Collected data entries:
_ _ _ _ _

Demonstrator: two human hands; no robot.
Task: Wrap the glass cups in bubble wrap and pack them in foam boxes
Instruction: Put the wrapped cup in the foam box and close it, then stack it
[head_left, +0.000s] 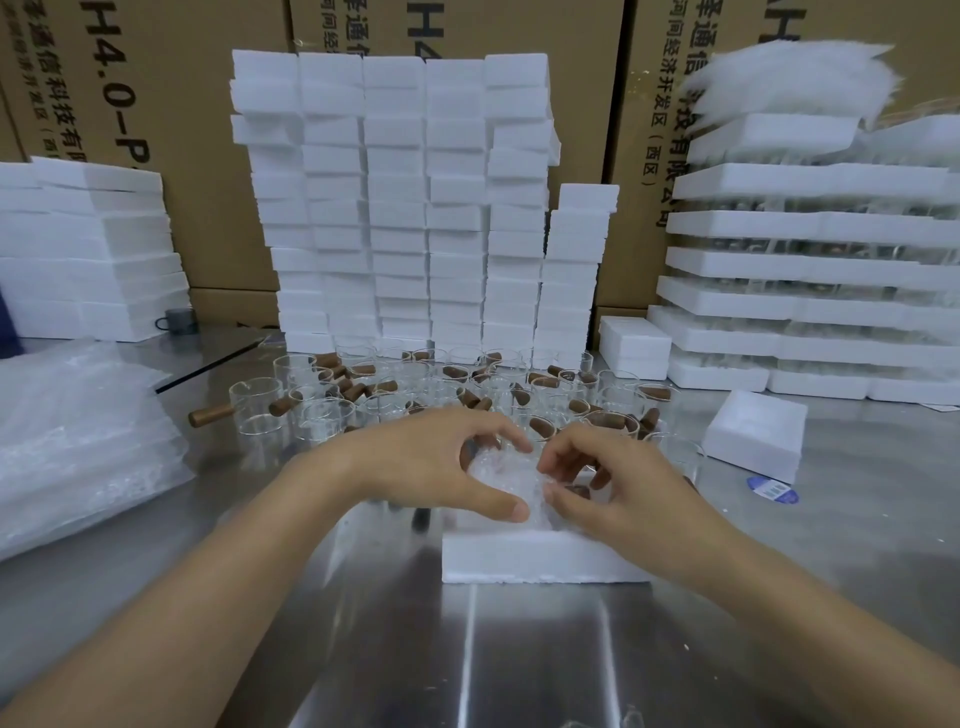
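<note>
The left hand (415, 467) curls over a wrapped cup (506, 480), thumb on its near side and fingers over the far side, while the right hand (615, 493) pinches the wrap on the cup's other flank with thumb and fingertips. The 2 hands probably hold it this way to keep the loose wrap from springing open as the bundle goes down. The cup sits in, or just above, the open foam box (540, 564); the hands hide which. That box lies near the front middle of the steel worktop (519, 654), close to the body so the drop is short. Just behind it, bare glass cups (415, 395) with brown wooden handles crowd the middle of the worktop within easy reach. Bubble wrap sheets (78, 441) are piled at the left edge, and 1 foam lid (753, 434) waits to the right, likely for closing this box. Stacks of foam boxes (395, 208) line the back edge in front of cardboard cartons (171, 130), with foam trays (810, 223) layered at the back right.
</note>
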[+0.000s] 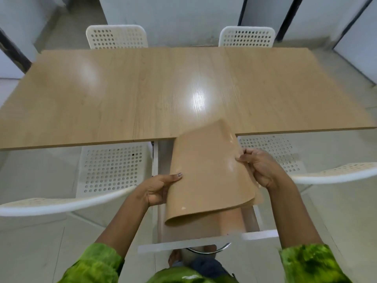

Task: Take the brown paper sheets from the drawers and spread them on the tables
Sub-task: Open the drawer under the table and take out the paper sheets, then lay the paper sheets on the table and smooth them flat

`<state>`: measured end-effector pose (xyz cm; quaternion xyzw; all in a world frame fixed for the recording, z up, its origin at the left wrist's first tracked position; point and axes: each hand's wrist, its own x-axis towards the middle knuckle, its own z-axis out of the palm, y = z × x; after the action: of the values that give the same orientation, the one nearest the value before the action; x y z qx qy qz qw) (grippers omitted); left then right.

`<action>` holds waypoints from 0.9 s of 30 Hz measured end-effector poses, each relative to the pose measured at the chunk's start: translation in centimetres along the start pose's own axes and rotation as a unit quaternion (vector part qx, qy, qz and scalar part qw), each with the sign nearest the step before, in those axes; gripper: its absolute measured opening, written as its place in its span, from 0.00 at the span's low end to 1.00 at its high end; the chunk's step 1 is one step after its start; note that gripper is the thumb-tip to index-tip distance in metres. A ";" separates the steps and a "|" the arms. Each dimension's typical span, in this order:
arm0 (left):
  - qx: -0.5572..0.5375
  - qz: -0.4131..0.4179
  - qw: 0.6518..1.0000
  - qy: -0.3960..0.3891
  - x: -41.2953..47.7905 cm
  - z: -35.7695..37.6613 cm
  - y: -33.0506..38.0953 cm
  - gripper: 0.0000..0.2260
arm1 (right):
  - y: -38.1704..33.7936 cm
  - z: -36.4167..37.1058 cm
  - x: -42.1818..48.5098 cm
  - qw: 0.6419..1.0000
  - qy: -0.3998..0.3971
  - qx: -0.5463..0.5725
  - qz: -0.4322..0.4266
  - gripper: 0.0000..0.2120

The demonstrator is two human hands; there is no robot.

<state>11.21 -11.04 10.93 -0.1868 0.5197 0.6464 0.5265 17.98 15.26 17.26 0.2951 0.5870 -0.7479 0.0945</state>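
Note:
A glossy brown paper sheet [206, 172] is held curved above the open white drawer [206, 241] that sticks out from under the wooden table [122, 94]. My left hand [159, 188] grips its left edge, thumb on top. My right hand [259, 168] pinches its right edge. More brown sheets [232, 219] lie in the drawer below it. The sheet's far end overlaps the table's near edge.
Two white perforated chairs [116, 36] [246, 36] stand at the table's far side. Two more [110, 168] [285, 156] flank the drawer at the near side. A chrome handle [208, 250] hangs on the drawer front. Grey partitions stand behind.

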 end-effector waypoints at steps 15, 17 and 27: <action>0.244 0.339 0.907 0.045 -4.4 12.7 13.6 0.35 | -12.4 8.3 1.1 0.929 -0.035 -0.200 -0.309 0.06; 0.254 0.358 0.895 0.084 -3.7 13.5 15.4 0.34 | -13.5 9.0 2.9 0.912 -0.023 -0.226 -0.340 0.07; 0.212 0.378 0.885 0.169 3.0 11.4 18.4 0.29 | -13.0 10.5 13.3 0.981 -0.081 -0.098 -0.148 0.12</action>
<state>-2.54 2.05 21.80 0.0334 0.7566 0.6295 0.1739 -2.59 11.98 21.98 0.1326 0.6849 -0.7141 0.0580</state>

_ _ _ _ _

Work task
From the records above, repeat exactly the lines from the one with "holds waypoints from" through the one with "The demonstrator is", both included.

Exercise output
`<action>` holds waypoints from 0.9 s of 30 Hz measured end-effector poses, each relative to the pose measured at the chunk's start: translation in centimetres along the start pose's own axes and rotation as a unit quaternion (vector part qx, qy, qz and scalar part qw), each with the sign nearest the step before, in those axes; gripper: its absolute measured opening, written as its place in its span, from 0.00 at the span's low end to 1.00 at its high end; the chunk's step 1 is one step after its start; note that gripper is the thumb-tip to index-tip distance in metres. A ";" separates the steps and a "|" the arms. Each dimension's typical span, in this order:
arm0 (left):
  - qx: -0.5572..0.5375
  - qz: -0.4131..0.4179
  - qw: 0.6518..1.0000
  - qy: -0.3960..0.3891
  - x: -41.2953..47.7905 cm
  - z: -35.7695..37.6613 cm
  - y: -33.0506..38.0953 cm
  - gripper: 0.0000..0.2260
arm1 (right):
  - y: -38.1704..33.7936 cm
  - z: -36.4167..37.1058 cm
  - x: -42.1818..48.5098 cm
  - qw: 0.6419..1.0000
  - qy: -0.3998..0.3971
  - qx: -0.5463..0.5725
  - qz: -0.4322..0.4266
  - gripper: 0.0000..0.2120

The demonstrator is two human hands; there is no robot.

No further answer is needed.